Item 3. Source and Amount of Funds or Other Consideration
In the aggregate, the Reporting Group owns 555,519 Shares acquired at an aggregate cost of $6,710,348, including brokerage commissions.
The Shares acquired by the Reporting Group were purchased with funds provided from working capital and, with regard to the Shares purchased by Warren A. Mackey, from his personal funds. All or part of the Shares owned by members of the Reporting Group may from time to time be pledged with J.P. Morgan Clearing Corporation or other banking institutions or brokerage firms as collateral for loans made by such entities to members of the Reporting Group. Such loans, if any, generally bear interest at a rate based on the federal funds rate plus a margin. Such indebtedness, if any, may be refinanced with other banking institutions or brokerage firms.
Item 4. Purpose of Transaction
Item 4 of the Schedule 13D is hereby supplemented by adding the following paragraph:
The Reporting Group is filing this Second Amendment to report the sale of 175,000 Shares on March 8, 2022.
Item 5. Interest in Securities of the Issuer
(a) The aggregate percentage of Shares reported owned by each person named herein is based upon 7,769,387 Shares stated to be outstanding by the Issuer as disclosed in the Issuer’s Quarterly Report on Form 10-Q for the period ended December 31, 2021.
As of the close of business on March 9, 2022, the Reporting Group owned, in the aggregate, 555,519 Shares, representing approximately 7.2% of the Issuer’s Shares outstanding. As the general partner of Homestead Partners and Arles Partners, Arles Advisors may be deemed to beneficially own the 516,901 Shares owned by Homestead Partners and Arles Partners representing approximately 6.7% of the Issuer’s Shares outstanding. As the sole shareholder, director and executive officer of Arles Advisors, Warren A. Mackey may be deemed to beneficially own the Shares owned by Homestead Partners and Arles Partners.
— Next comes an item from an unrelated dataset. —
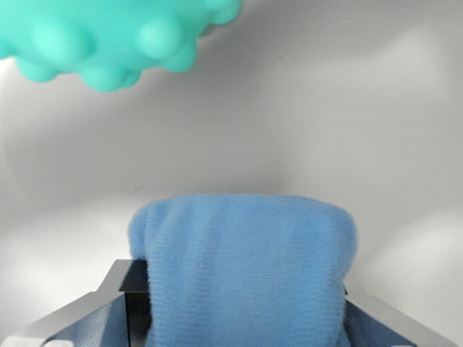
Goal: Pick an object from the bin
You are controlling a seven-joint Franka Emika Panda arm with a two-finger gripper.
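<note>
A soft blue cloth object (pixel 242 267) fills the lower middle of the wrist view. My gripper (pixel 239 311) is shut on it, with one metal finger (pixel 108 307) on the wrist view's left and the other on the right pressing its sides. A teal knobbly ball (pixel 108 36) lies at the top left, apart from the cloth. Both rest against the white bin (pixel 333 123), whose surface fills the background. The lower part of the blue cloth object is cut off by the frame's bottom edge.
The white bin wall curves up at the wrist view's left edge (pixel 14 166). Bare white bin surface spreads across the middle and right of the view.
</note>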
Mr. Mackey individually and as the person with the sole investment discretion and voting authority for himself may be deemed to beneficially own 38,618 Shares representing approximately 0.5% of the Issuer’s outstanding Shares.
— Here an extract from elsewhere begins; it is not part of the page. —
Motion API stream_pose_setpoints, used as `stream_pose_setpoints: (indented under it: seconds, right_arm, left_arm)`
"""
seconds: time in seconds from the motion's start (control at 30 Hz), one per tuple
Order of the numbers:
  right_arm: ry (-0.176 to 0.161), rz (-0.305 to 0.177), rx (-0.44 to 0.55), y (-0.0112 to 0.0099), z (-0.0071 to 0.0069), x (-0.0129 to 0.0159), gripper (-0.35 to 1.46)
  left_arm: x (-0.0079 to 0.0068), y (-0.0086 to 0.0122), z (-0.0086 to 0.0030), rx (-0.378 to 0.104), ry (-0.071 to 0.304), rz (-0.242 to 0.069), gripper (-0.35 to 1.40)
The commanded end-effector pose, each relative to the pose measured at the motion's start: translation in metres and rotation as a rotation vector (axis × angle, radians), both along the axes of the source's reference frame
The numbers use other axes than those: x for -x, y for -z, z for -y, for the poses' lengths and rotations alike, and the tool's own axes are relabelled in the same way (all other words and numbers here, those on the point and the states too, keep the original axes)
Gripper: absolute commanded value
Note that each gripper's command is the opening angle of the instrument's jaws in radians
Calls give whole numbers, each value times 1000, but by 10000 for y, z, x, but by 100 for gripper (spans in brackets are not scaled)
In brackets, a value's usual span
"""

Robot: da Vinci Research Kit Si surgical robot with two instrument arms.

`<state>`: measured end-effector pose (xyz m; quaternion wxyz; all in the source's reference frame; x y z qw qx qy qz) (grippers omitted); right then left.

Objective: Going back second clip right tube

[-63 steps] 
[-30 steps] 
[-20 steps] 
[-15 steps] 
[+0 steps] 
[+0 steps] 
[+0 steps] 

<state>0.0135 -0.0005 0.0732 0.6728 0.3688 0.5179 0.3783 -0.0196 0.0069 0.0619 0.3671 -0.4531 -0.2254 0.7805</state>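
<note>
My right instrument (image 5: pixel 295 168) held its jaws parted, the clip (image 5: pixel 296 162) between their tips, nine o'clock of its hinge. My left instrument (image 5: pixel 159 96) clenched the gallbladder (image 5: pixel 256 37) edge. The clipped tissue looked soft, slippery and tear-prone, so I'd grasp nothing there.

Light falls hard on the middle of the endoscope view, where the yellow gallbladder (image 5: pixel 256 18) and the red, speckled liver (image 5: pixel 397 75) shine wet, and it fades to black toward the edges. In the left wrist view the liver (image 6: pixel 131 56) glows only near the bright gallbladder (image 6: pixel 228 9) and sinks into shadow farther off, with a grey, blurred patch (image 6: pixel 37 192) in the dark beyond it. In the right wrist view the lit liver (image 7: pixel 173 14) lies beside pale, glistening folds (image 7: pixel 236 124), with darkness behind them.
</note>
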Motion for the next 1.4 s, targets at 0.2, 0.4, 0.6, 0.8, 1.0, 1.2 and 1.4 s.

(b) By virtue of his positions with Homestead Partners, Arles Partners and Arles Advisors, as well as the sole investment discretion and voting authority for himself, Mr. Mackey has the sole authority to vote and dispose the Shares reported in this Schedule 13D.
(c) Exhibit B annexed hereto lists all transactions in the Shares during the past 60 days by the Reporting Group. All Shares reported herein were sold in the open market.
Item 7. Material to be Filed as Exhibits
A. Joint Filing Agreement by and among the Reporting Group (previously filed with the Schedule 13D)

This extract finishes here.